A.   Import Tariffs and Custom Regulations

The most comprehensive guide to Chinese Customs regulation is The Practical Handbook on Import & Export Tax of the Customs of the PRC, compiled by the General Customs Administration. This guide contains the tariff schedule and national customs rules and regulations. It may be obtained for 220 RMB plus shipping and handling from:

Xing Sheng Zhong Hai Fa Xing Zhong Xing Company
#6 JianNei DaJie
Dong Cheng Qu, Beijing 100730
Phone: (8610) 6519-5923
Fax:   (8610) 6519-5616  

Tariff Rates:   The Customs General Administration (CGA) assesses and collects tariffs. In addition, it collects a value-added-tax (VAT), generally equal to 17%, on imported items. Import tariff rates are divided into two categories: the general tariff and the minimum (most-favored-nation) tariff. Imports from the United States are assessed at the minimum tariff rate, since the U.S. has concluded an agreement with China containing reciprocal preferential tariff clauses. The five Special Economic Zones, open cities, and foreign trade zones may offer preferential duty reduction or exemption. Companies doing business in these areas should consult the relevant regulations.

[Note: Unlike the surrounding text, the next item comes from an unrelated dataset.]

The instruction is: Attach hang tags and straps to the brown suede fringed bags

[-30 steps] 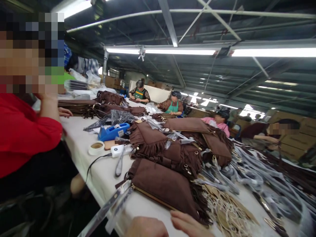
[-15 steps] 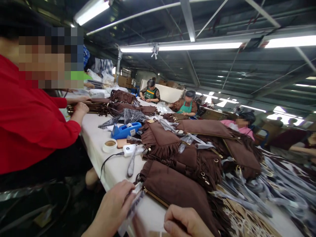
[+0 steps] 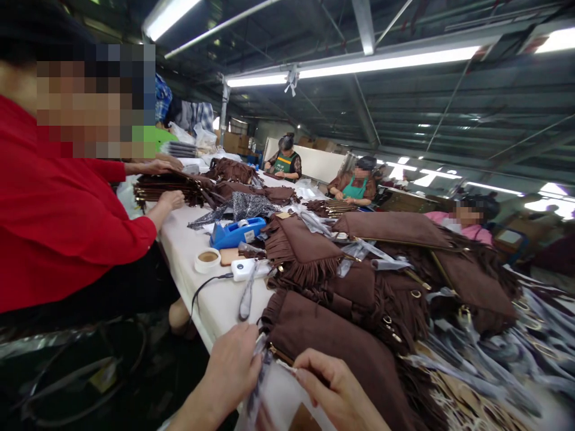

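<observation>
A brown fringed bag [image 3: 332, 347] lies on the white-topped table, its gold zipper edge facing me. My left hand [image 3: 236, 359] is at the bag's left corner, its fingers closed on a strap wrapped in clear plastic [image 3: 257, 392] that hangs down by the table edge. My right hand [image 3: 335, 386] is at the bag's near edge, thumb and forefinger pinched on a small pale piece beside the zipper; I cannot make out what it is. Just beyond my left hand a wrapped strap loop [image 3: 246, 299] lies on the table.
A blue tape dispenser [image 3: 238, 232], a tape roll [image 3: 207, 260] and a white device with a black cable [image 3: 245, 269] lie ahead. More brown bags [image 3: 305, 245] and plastic-wrapped straps [image 3: 476, 347] are heaped to the right. A co-worker in red [image 3: 81, 221] handles stacked bags at left.
My right hand has moved left and up along the bag's zipper edge, and its fingers now pinch a small pale piece. The view has turned slightly left.
</observation>
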A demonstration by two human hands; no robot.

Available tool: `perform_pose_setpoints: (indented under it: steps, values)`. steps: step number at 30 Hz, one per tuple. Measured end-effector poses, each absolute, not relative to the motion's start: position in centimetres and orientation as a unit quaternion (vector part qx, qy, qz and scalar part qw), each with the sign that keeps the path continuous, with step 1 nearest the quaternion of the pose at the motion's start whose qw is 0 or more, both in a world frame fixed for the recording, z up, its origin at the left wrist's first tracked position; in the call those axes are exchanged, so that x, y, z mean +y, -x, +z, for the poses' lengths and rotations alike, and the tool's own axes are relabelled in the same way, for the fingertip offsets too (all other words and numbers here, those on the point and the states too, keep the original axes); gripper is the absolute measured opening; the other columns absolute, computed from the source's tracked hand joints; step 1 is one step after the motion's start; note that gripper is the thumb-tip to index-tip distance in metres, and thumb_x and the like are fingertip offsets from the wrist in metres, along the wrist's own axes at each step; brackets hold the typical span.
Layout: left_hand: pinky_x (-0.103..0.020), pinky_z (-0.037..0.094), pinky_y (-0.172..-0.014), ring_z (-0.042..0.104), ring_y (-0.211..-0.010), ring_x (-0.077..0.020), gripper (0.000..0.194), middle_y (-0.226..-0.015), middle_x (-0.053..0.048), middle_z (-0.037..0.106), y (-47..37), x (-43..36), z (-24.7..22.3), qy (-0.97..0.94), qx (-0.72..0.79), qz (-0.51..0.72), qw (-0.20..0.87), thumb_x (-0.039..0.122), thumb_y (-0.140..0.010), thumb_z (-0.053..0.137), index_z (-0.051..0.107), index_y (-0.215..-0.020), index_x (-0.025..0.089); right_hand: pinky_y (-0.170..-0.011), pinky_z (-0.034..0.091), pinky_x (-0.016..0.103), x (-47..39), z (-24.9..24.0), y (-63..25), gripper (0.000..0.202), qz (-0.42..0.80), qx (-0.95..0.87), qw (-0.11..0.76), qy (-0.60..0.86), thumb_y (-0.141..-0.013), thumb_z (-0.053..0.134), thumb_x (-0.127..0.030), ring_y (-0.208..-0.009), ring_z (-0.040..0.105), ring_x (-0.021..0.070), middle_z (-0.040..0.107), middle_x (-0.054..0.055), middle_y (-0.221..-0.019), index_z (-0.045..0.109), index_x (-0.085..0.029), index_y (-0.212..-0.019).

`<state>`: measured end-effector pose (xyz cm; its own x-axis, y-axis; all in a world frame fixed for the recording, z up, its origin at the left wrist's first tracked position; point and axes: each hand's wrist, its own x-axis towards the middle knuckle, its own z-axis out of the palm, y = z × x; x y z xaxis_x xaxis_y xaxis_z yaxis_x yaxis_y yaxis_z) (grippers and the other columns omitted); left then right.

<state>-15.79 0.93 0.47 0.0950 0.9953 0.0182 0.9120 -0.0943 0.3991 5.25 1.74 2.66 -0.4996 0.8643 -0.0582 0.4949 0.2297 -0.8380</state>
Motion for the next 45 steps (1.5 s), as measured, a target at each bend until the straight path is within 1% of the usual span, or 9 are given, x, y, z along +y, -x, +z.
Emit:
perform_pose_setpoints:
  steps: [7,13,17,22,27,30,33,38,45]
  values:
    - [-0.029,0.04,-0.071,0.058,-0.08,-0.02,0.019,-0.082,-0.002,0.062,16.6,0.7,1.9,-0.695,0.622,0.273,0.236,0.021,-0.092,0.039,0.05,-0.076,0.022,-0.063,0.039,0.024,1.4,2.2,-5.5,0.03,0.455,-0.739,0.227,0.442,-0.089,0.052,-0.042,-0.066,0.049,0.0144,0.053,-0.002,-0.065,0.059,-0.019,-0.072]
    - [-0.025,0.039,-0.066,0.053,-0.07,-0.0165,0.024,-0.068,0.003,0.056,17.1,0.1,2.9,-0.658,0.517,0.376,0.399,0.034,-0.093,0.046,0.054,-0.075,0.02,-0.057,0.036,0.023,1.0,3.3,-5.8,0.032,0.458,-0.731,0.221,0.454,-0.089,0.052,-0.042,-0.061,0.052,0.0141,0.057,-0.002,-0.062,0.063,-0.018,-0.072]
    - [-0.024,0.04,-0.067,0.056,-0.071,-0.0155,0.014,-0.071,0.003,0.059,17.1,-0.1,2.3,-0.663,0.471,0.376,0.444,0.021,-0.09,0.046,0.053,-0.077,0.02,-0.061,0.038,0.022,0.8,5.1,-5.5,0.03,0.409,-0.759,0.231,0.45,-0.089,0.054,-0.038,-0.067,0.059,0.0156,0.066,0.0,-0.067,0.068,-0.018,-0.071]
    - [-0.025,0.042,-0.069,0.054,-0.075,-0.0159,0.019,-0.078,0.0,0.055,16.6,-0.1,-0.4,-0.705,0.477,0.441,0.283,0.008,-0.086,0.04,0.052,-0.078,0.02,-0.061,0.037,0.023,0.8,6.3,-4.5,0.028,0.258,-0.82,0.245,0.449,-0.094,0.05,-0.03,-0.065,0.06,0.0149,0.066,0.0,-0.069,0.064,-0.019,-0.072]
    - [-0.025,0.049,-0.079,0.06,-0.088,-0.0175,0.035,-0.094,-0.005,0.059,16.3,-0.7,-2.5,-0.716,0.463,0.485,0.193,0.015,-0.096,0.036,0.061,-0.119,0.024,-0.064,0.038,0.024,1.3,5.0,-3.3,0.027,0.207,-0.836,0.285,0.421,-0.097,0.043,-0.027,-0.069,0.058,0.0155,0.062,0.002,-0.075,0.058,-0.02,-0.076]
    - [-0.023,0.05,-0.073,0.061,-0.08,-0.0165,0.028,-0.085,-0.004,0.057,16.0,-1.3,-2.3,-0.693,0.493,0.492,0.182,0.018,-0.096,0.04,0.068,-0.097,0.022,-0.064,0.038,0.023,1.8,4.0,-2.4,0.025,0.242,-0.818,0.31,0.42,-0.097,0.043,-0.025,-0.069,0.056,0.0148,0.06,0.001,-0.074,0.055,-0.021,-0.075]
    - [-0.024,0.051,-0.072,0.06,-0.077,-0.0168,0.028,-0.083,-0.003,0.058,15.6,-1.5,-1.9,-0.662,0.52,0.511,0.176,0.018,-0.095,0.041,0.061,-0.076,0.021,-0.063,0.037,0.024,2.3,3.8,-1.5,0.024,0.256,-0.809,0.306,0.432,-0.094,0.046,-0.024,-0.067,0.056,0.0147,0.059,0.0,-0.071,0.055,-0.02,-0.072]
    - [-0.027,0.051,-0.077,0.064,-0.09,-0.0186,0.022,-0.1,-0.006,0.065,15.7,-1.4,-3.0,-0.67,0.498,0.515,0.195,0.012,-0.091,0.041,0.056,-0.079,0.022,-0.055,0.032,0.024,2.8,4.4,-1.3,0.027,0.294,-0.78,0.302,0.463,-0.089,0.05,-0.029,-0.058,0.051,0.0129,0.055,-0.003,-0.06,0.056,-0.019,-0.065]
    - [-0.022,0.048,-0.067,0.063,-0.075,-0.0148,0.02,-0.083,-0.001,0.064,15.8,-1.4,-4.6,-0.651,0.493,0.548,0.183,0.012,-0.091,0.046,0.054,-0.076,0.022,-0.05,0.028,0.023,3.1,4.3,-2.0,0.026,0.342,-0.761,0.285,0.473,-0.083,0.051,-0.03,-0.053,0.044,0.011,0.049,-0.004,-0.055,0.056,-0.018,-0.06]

Customs Valuation:   According to Chinese Customs regulations, the dutiable value of an imported good is its c.i.f. price, which includes the normal transaction price of the good, plus the cost of packing, freight, insurance, and seller's commission. In practice, Chinese customs valuation remains non-transparent and arbitrary. Customs officials have discretionary authority to ignore the invoice or transaction price as the principal basis for valuation.

B.   Trade Barriers

China administers a complex system of non-tariff trade barriers. The U.S.-China market access Memorandum of Understanding (MOU) signed in 1992 commits China to curtail most of these barriers by 1997. The MOU also confirms that only barriers that are imposed by the central authorities will be enforceable. This provision is significant because it precludes replacement of central control by local controls.

Some of the current trade barriers that U.S. firms face are:

Import Licensing:   While China is in the process of eliminating a great number of import licensing requirements, licenses will continue to be required after the MOU is implemented for certain items including rubber products, wool, grains, oilseeds and oilseeds products, cotton, cotton passenger vehicles, and hauling trucks.

Quotas:   After implementation of the MOU, some 42 categories of commodities will remain affected by quotas, including watches, automobiles, grains, edible oils, cotton, and motorcycles. Import quotas for machinery and electronic items, as well as carbonated beverages, are set by the State Economic and Trade Commission under the State Council, while the State Development and Planning Commission administers quotas for a variety of general commodities. Quota allocation largely remains non-transparent to outsiders.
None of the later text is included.